SF Symphony presents Cabinet of Dr. Caligari (archive post)

October 30, 2012

There may be no more bizarre and creepy horror film than The Cabinet of Dr. Caligari (1920). It is a masterpiece of German Expressionism.

To celebrate Halloween, the San Francisco Symphony will screen the classic silent film with live improvised organ accompaniment by Cameron Carpenter.

This special concert screening will include the equally strange short, The Cameraman’s Revenge (1912), an early stop-motion film by Wladyslaw Starewicz about life and love among a group of beetles.

Both films will be shown on Tuesday, October 30 at Davies Symphony Hall in San Francisco. Before the 7:00 pm screening, Carpenter, a Grammy nominee known for his virtuosity, showmanship, and technique, will perform a mini recital on the Davies’ Ruffatti Organ.

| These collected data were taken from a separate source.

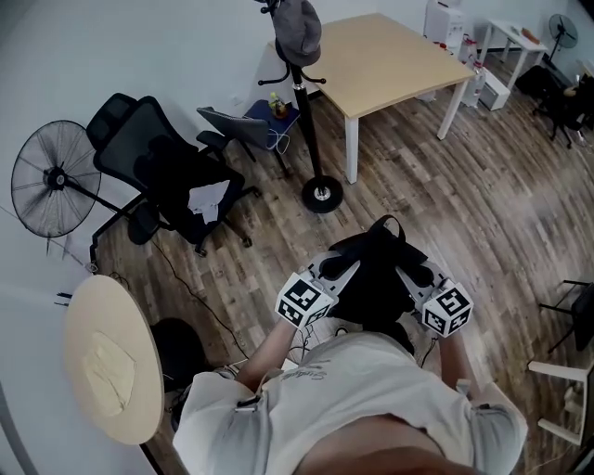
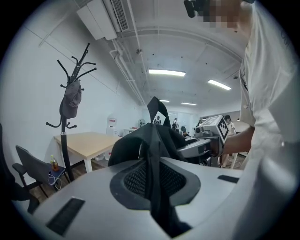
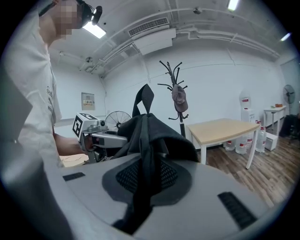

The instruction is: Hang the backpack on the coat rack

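Currently, a black fabric backpack [image 1: 379,278] is held above the wooden floor [image 1: 501,186], well apart from the black metal coat rack [image 1: 306,121]. Its fabric is clamped between the jaws of the left gripper [image 2: 154,180] and the right gripper [image 3: 145,180].

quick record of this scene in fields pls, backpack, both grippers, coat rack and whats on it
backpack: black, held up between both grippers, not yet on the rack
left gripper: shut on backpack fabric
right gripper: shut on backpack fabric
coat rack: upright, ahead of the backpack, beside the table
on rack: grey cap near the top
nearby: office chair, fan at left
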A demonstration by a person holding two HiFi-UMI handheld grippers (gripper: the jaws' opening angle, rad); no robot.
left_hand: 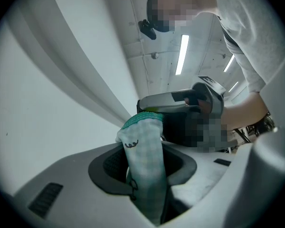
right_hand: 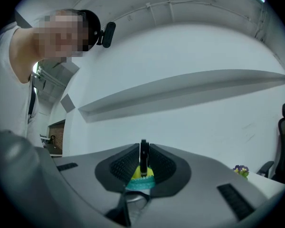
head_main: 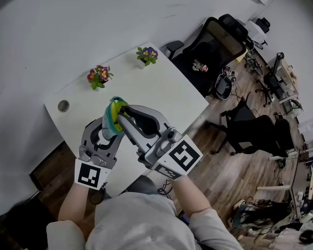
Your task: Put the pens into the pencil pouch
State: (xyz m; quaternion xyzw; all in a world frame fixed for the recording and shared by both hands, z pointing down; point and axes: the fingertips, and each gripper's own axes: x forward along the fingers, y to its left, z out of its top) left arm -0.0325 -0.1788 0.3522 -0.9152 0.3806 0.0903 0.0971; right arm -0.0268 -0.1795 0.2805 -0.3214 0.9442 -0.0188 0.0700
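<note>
- Left gripper [head_main: 108,125]: jaws clamped on a green checked pouch [left_hand: 145,165], upright above the table [head_main: 161,87].
- Right gripper [head_main: 123,120]: jaws pinch what seems a black pen [right_hand: 144,158] at the pouch's mouth.

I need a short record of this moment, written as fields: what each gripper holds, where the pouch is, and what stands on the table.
left gripper: shut on the green checked pouch
right gripper: shut on a thin black thing, probably a pen, at the pouch's top
pouch place: held up over the table, between the two grippers
table: white; two flower pots near its far edge
</note>
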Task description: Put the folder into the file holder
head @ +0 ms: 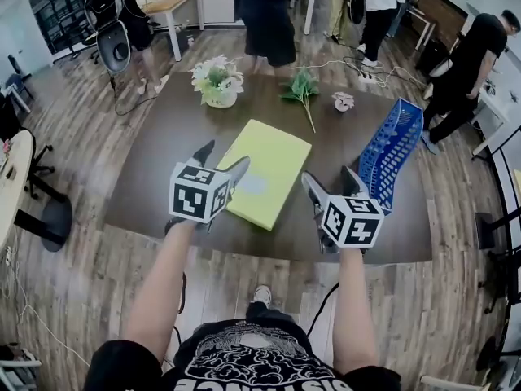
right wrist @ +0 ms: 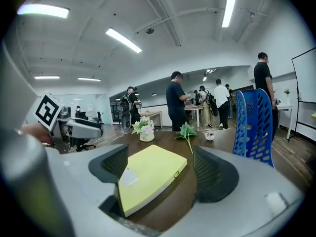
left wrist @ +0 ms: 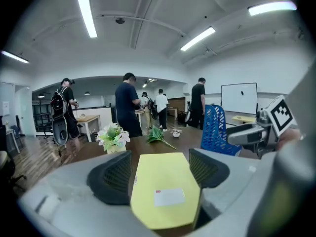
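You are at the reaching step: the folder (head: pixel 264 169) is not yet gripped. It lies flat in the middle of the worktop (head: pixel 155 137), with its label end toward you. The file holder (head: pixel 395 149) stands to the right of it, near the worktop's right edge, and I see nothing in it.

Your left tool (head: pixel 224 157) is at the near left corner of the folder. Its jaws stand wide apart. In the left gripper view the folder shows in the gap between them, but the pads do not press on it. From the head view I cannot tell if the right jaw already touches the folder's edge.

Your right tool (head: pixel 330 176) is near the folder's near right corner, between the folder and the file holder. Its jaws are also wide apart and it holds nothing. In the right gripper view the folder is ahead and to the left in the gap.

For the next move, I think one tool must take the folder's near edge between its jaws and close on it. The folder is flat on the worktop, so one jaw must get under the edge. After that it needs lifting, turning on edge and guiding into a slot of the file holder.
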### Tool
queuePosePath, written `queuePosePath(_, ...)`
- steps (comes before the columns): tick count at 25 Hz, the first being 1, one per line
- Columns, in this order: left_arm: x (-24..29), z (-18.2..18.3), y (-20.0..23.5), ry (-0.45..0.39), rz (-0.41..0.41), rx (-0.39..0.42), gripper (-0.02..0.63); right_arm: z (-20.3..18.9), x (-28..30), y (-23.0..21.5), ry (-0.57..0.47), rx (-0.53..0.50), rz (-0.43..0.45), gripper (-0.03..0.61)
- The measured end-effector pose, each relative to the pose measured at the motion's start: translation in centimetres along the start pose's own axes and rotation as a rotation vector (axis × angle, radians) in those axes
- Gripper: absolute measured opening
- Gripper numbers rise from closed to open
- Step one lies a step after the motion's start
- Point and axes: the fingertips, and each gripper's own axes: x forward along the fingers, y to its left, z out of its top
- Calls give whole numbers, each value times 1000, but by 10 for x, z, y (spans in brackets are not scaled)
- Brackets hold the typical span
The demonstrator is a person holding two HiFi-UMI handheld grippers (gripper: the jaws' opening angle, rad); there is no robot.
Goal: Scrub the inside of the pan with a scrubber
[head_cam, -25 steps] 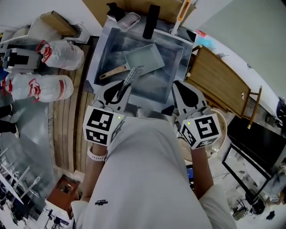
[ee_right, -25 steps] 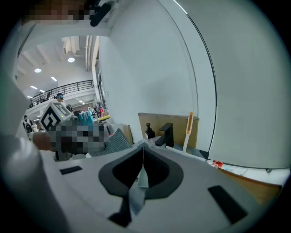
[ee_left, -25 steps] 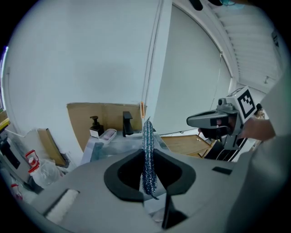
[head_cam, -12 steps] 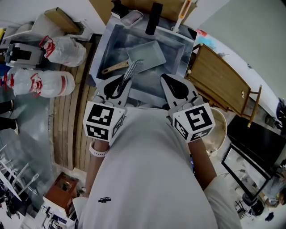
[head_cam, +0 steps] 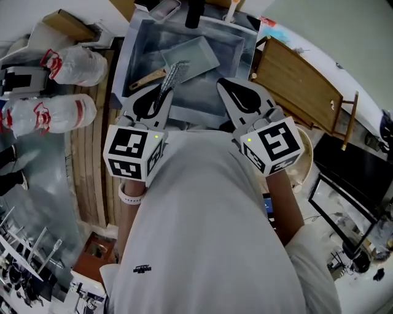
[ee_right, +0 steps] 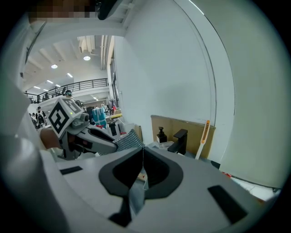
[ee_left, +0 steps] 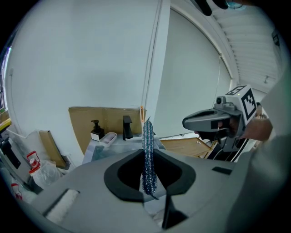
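Note:
A grey rectangular pan with a wooden handle lies in the steel sink at the top of the head view. My left gripper is shut on a flat silvery mesh scrubber, which sticks out over the sink's front edge, near the pan's handle. In the left gripper view the scrubber stands upright between the closed jaws. My right gripper hovers at the sink's front edge, to the right of the left one. Its jaws are shut with nothing between them.
A black faucet and a soap dish stand behind the sink. A wooden board lies to the right. Two plastic bags sit on the slatted counter at the left. The person's white-shirted torso fills the lower view.
The right gripper has moved forward and left, up to the sink's front edge. The left gripper still holds the scrubber, and the head view has swung so the sink sits higher.

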Motion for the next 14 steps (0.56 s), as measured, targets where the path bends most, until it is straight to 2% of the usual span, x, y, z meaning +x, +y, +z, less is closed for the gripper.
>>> queuePosePath(14,-13,-8,-26,-11,-32,17,64,-14,-22,21,-19,14,-6,6)
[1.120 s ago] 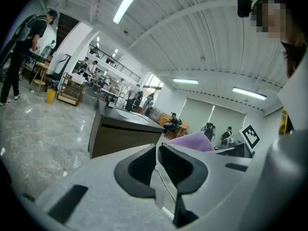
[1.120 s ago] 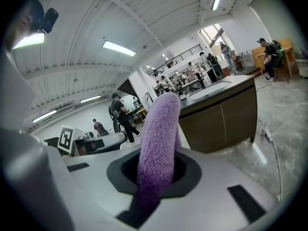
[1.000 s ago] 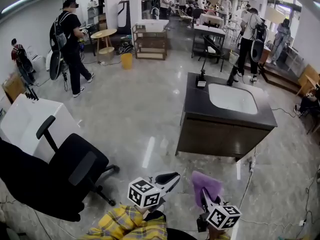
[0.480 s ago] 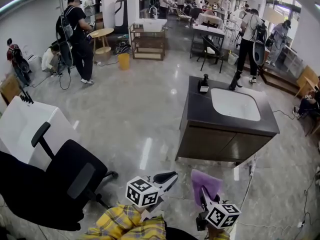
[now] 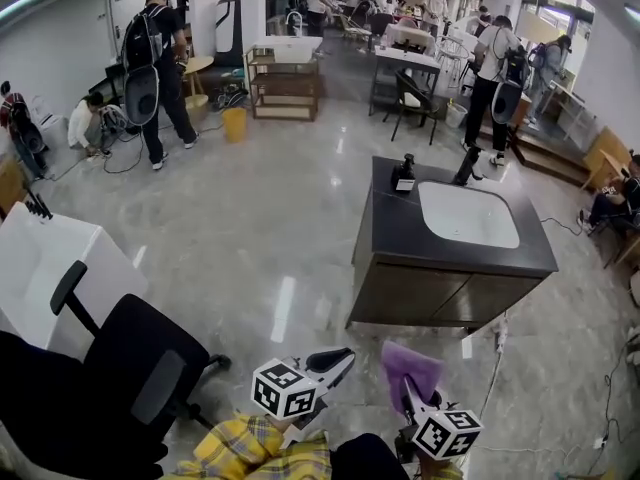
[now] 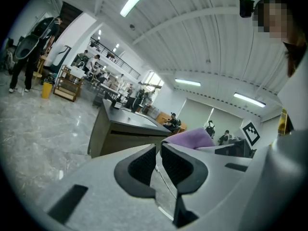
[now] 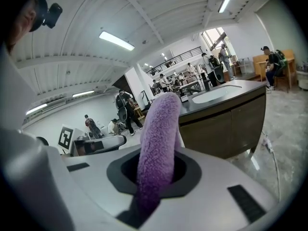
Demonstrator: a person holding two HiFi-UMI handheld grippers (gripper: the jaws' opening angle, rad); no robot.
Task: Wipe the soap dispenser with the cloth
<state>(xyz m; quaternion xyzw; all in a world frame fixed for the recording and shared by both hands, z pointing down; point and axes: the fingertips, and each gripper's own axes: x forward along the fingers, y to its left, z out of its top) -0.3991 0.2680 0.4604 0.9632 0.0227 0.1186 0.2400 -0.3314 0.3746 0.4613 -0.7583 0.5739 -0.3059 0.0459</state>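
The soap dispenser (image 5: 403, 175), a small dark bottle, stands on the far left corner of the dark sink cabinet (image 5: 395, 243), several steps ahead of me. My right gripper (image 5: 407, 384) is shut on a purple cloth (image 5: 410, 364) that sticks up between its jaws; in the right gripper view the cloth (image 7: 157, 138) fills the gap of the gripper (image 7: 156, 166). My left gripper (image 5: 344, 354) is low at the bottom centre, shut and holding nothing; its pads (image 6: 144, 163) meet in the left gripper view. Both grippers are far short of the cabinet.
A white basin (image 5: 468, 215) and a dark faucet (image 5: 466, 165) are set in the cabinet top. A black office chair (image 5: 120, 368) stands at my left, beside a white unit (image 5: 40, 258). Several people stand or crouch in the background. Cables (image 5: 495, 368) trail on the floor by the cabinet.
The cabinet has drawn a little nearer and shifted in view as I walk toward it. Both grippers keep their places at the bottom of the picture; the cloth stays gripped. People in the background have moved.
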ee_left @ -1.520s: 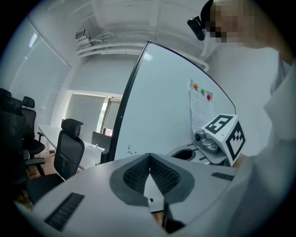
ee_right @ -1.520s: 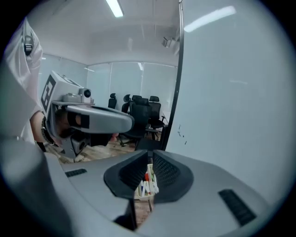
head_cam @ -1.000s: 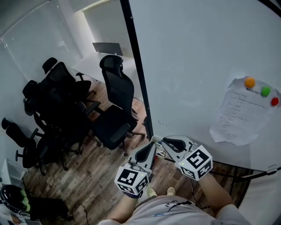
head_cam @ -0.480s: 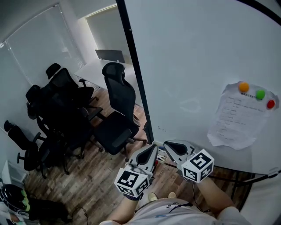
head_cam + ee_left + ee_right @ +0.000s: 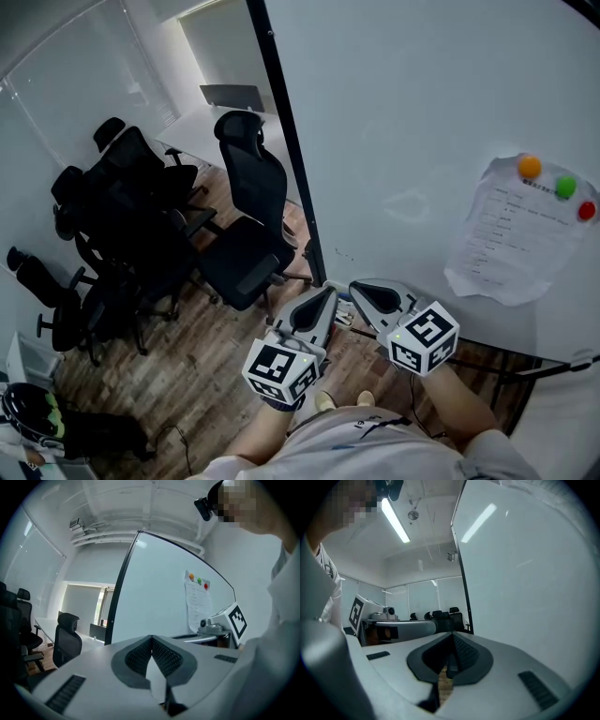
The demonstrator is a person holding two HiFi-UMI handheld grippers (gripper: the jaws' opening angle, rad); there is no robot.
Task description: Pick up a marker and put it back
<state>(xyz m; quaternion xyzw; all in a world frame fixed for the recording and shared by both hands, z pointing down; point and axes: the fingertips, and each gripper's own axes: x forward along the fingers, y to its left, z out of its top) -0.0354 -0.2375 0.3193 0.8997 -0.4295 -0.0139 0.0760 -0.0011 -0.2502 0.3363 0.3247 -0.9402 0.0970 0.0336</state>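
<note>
No marker shows clearly in any view. In the head view my left gripper [image 5: 327, 293] and right gripper [image 5: 355, 287] are held side by side low in the picture, tips pointing at the foot of the whiteboard [image 5: 422, 141]. Both are shut with nothing between the pads. The left gripper view shows its grey pads pressed together at the tips [image 5: 151, 638], with the right gripper's marker cube [image 5: 234, 620] off to the right. In the right gripper view the jaws [image 5: 452, 635] are likewise closed and empty, beside the whiteboard [image 5: 525, 573].
A sheet of paper [image 5: 511, 239] hangs on the whiteboard under orange [image 5: 530, 168], green [image 5: 565, 187] and red [image 5: 587, 210] magnets. The board's black edge [image 5: 291, 150] runs down the middle. Black office chairs [image 5: 248, 216] crowd the wooden floor [image 5: 187, 375] on the left.
The head camera has wobbled a little. Both grippers have stayed shut and close together near the bottom of the whiteboard, with hardly any shift.
</note>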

Conrad Veidt in The Cabinet of Dr. Caligari (1920)

Conrad Veidt in The Cabinet of Dr. Caligari (1920)

The Cabinet of Dr. Caligari (originally Das Cabinet des Dr. Caligari) is considered one of the great films the silent era. Directed by Robert Wiene from a screenplay by Hans Janowitz and Carl Mayer, the film stars Werner Krauss as Caligari (a fortune telling sideshow operator), Conrad Veidt as Cesare (a somnambulist controlled by Caligari), and Lil Dagover as Jane Olsen (a distraught love interest). The film’s uncredited producers were Rudolf Meinert and Erich Pommer.

Influenced by Expressionism, a movement in the visual arts then dominant in Germany, the film employs highly stylized sets featuring a jagged landscape and distorted buildings and interiors painted on canvas backdrops. The film’s many angular and distorted shadows were painted as well.

To add to its strange “expressive” style, the actors appearance and the way they carry themselves is also distorted and dancelike. The movie is, as well, cited as having introduced the twist ending.

Hightening the film’s inherent tension will be Carpenter’s improvised score.

Carpenter studied composition and organ performance at the North Carolina School of the Arts and at Juilliard, where he received his Master of Music in 2006. Currently based in Berlin, Carpenter was the first organist ever nominated for a Grammy® award for a solo record.

In 2012, Carpenter made his debut at the BBC Proms in a pair of Bach recitals. He was recently awarded the prestigious Leonard Bernstein Prize at the Schleswig-Holstein Music Festival in Germany. And last year, he performed his improvised score to The Phantom of the Opera on the Davies Hall Ruffatti organ.